Généralement, je m'abstiens.
Je m'abstiens d'écrire une critique après avoir vu un seul et unique épisode.
Je m'abstiens de noter une série lorsque, encore une fois, je n'ai vu qu'un épisode. Les mauvaises surprises peuvent survenir à tout moment, comme nous l'ont enseigné les tristes séries-soufflé, se dégonflant après leur épisode d'accroche, ou ne dépassant pas leur propre postulat de départ.
Et pourtant, là, je craque, j'entrave mes propres règles, en osant un 8 prudent (là où l'épisode en question était tout bonnement excellent de justesse, tant en terme d'ambiance, de rythme, qu'en terme d'adaptation).
J'ose, de façon un peu tiède, certes, mais j'ose tout de même, car les adaptations de comics hors Marvel (car n'oublions pas la force des séries Netflix avec le Millerien Daredevil et le sombre et angoissant Jessica Jones), disons, ont subi nombre d'outrages jusqu'à présent.

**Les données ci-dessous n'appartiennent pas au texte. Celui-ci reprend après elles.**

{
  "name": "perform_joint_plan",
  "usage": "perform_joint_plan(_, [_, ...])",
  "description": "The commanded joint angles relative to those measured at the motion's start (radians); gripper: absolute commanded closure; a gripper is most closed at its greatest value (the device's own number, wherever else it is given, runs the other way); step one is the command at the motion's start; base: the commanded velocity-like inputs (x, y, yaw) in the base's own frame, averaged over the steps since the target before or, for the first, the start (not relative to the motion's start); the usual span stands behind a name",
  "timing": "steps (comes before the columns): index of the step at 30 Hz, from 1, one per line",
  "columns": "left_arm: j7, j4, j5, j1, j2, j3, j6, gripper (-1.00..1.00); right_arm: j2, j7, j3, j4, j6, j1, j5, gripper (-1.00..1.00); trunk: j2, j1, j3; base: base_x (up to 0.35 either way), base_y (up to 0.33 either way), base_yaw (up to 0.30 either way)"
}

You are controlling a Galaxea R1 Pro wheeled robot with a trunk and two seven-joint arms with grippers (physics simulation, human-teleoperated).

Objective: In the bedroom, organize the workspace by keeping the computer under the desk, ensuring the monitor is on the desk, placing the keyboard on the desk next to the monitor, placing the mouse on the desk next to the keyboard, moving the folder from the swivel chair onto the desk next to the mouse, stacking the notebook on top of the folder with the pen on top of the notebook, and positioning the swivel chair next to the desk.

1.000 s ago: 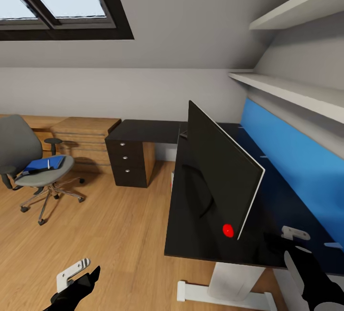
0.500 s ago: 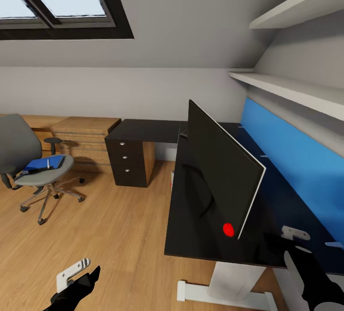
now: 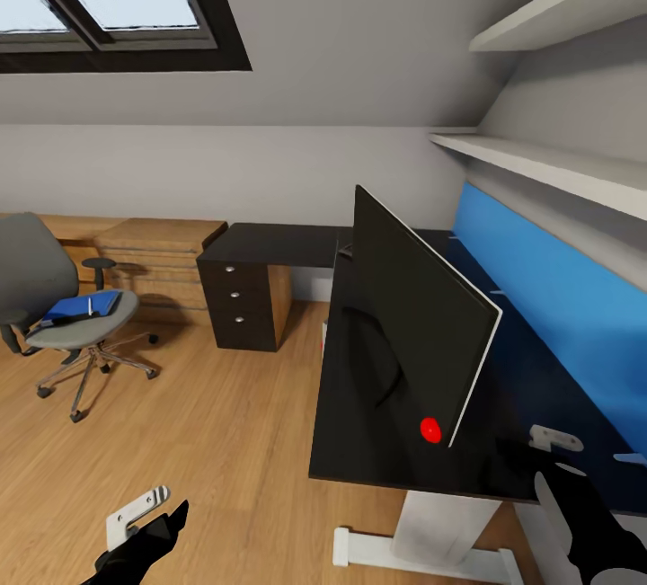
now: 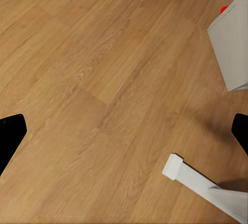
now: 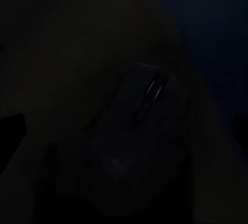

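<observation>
The left gripper (image 3: 148, 527) hangs low over the wood floor (image 3: 207, 441), out from the desk (image 3: 359, 441); in the left wrist view its dark fingertips (image 4: 10, 133) stand wide apart with nothing between them. The right gripper (image 3: 575, 500) hovers over the desk's near end by the blue back panel (image 3: 548, 315); whether its jaws are open cannot be told. Its wrist view is very dark, with a dim mouse-like shape (image 5: 144, 100) on the desktop. The monitor (image 3: 418, 333) stands tilted on the desk, red dot low. No writing is legible. Well away from the desk, the swivel chair (image 3: 63, 306) holds blue flat items (image 3: 81, 306) with the pen (image 3: 91, 305) on top.
</observation>
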Motion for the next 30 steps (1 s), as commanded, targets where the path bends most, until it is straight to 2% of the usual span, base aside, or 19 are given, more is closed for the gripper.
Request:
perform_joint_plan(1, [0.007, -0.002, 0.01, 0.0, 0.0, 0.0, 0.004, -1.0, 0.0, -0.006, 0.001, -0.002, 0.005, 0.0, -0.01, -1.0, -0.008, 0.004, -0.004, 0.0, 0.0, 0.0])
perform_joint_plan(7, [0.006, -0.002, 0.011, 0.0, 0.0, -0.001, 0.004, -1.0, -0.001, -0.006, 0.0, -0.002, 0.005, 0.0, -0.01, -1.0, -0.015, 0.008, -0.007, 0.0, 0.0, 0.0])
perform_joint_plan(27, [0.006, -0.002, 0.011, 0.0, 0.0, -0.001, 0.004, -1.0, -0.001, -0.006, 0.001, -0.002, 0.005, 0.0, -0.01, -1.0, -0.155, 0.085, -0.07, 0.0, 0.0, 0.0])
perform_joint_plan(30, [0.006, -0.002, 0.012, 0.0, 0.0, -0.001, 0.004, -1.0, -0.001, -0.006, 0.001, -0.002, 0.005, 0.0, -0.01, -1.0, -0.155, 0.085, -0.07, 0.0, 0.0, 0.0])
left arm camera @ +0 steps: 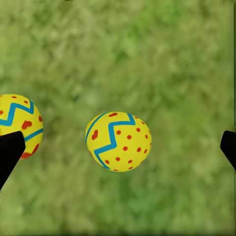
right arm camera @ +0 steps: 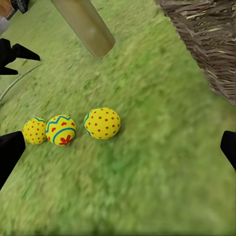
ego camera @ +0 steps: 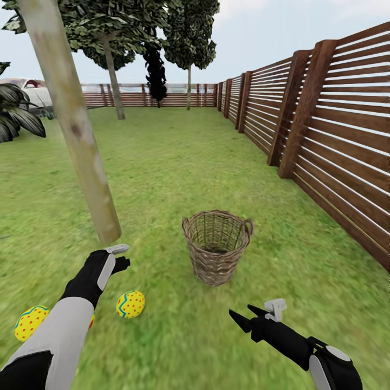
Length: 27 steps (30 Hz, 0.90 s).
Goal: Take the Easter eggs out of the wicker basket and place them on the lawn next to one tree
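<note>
Right wrist view: three Easter eggs [right arm camera: 61, 129] lie in a row on the lawn [right arm camera: 162, 162].

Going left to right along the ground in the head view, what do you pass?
Egg at the left edge → tree trunk → second egg → wicker basket → wooden fence.

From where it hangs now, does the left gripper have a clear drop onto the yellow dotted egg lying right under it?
Probably yes. The left gripper is open, its fingers either side of the yellow egg with red dots on bare lawn. A second egg lies apart, beside one finger.
</note>
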Tool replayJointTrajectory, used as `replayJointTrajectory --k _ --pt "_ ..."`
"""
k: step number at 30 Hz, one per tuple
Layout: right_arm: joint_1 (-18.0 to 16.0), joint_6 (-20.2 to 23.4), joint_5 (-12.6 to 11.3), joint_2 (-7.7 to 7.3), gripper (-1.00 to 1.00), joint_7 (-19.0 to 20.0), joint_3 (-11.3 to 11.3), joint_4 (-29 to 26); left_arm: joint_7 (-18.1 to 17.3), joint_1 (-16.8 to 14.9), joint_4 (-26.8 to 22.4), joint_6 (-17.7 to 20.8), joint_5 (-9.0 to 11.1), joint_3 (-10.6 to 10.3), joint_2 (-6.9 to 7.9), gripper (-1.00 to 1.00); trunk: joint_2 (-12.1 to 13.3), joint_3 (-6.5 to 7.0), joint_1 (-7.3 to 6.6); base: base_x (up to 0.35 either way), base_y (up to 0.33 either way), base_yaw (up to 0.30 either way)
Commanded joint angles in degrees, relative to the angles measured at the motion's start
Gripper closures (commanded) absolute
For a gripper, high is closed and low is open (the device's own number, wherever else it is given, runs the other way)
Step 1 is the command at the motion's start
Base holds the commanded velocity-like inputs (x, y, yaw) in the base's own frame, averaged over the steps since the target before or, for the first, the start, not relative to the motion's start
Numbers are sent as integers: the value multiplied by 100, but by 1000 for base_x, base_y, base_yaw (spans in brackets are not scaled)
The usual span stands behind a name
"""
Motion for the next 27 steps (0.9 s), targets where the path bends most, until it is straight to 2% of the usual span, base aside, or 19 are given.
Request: replayJointTrajectory --k 1,27 --pt "-3 42 -36 0 -100 7 -4 -2 43 -2 -6 18 61 -1 -1 -100 0 18 -4 -68 0 0" --pt "-3 42 -34 0 -100 7 1 5 43 -2 1 18 53 -12 -2 -100 34 594 -71 -7 0 0"
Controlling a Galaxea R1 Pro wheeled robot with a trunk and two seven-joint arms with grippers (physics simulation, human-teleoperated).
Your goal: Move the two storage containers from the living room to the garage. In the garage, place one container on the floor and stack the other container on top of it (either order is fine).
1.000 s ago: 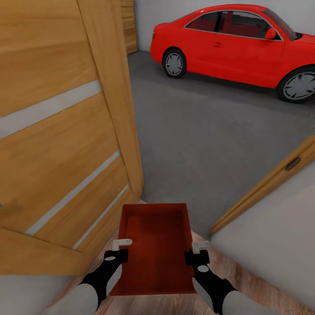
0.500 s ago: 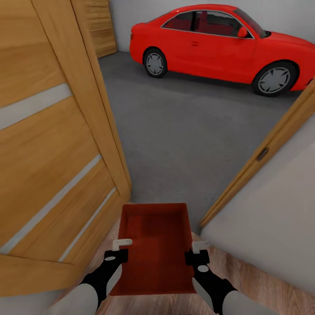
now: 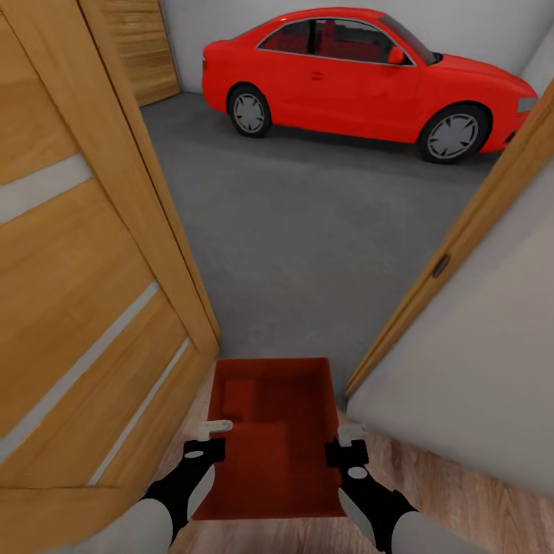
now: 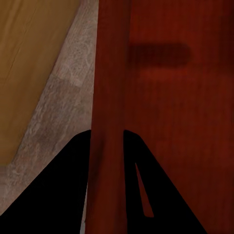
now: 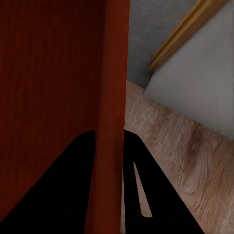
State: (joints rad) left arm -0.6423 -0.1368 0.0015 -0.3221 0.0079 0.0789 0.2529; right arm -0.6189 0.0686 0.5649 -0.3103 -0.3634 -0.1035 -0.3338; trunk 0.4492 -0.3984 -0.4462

La meilleure série d'épouvante british, passage obligé des plus grands scénaristes de la génération passée, Hellblazer, donc, s'est retrouvée piétinée par une adaptation plate et poseuse, dépassant à peine le niveau d'un film qui n'avait d'Hellblazer que le nom (même pas, en fait, puisque le film s'appelle Constantine!).
Le sombre personnage échappé des pages de Neil Gaiman pour être magnifié par Mike Carey, l'un des génies injustement méconnu de la génération d'or à laquelle nous avons eu droit en terme de scénario, trônant sans fausse pudeur aux cotés d'un Alan Moore, d'un Grant Morrison, d'un Gaiman, représentant même peut-être le chaînon manquant qui lie cette Sainte Trinité et la relie au plus jeunes et plus punks Warren Ellis, Garth Ennis, Mark Millar, pour ne citer que quelques noms, bref, le Lucifer de Carey est devenu un guignol simple d'esprit tourné en ridicule à chaque épisode, un simple gimmick sur pattes.
Mais ici, Outcast fait un sans faute, trouve immédiatement son rythme, et décide de tout montrer, dans un respect qui n'est pas sans évoquer l'abord burné qu'avait eu HBO pour la première saison de Game of Thrones. Sauf que là, pas de contrées imaginaires, Outcast s'ancre dans la noirceur du quotidien, et cet épisode d'ouverture ne nous épargnera rien, respectera le texte, l'ambiance, le propos du comics tout en, je le répète, trouvant immédiatement le rythme idéal, sautant du comics à la série télé avec une élégance dont peu peuvent se targuer.
J'avais reproché à Christophe Gans de ne pas saisir la différence entre le medium BD et celui du film pour son Crying Freeman, adaptation à peine médiocre d'un manga singulier mais loin d'être inoubliable, en transposant certaines scènes à la case près, révélant leur maladresse, leur impossibilité plastique, leur faiblesse, là où le passage d'un support à un autre est sensé magnifier, dynamiser, utiliser les nouveaux outils pour offrir de nouvelles perspectives.
Gans réussira autrement mieux son adaptation de Silent Hill, certes imparfaite mais tellement imprégnée de l'amour sincère du matériau d'origine. Mais je m'égare...
Tout ça pour dire que d'un medium à un autre, la transition est parfois houleuse et même les meilleures intentions ne sont pas nécessairement couronnées d'un succès.
D'où mon admiration face à la performance de cet unique épisode d'Outcast.
(Mais comme on nous annonce les créateurs de Walking Dead aux commandes, la surprise face à cette prouesse devrait être moindre, en même temps).
Bref, vivement le 2eme épisode, comme on dit!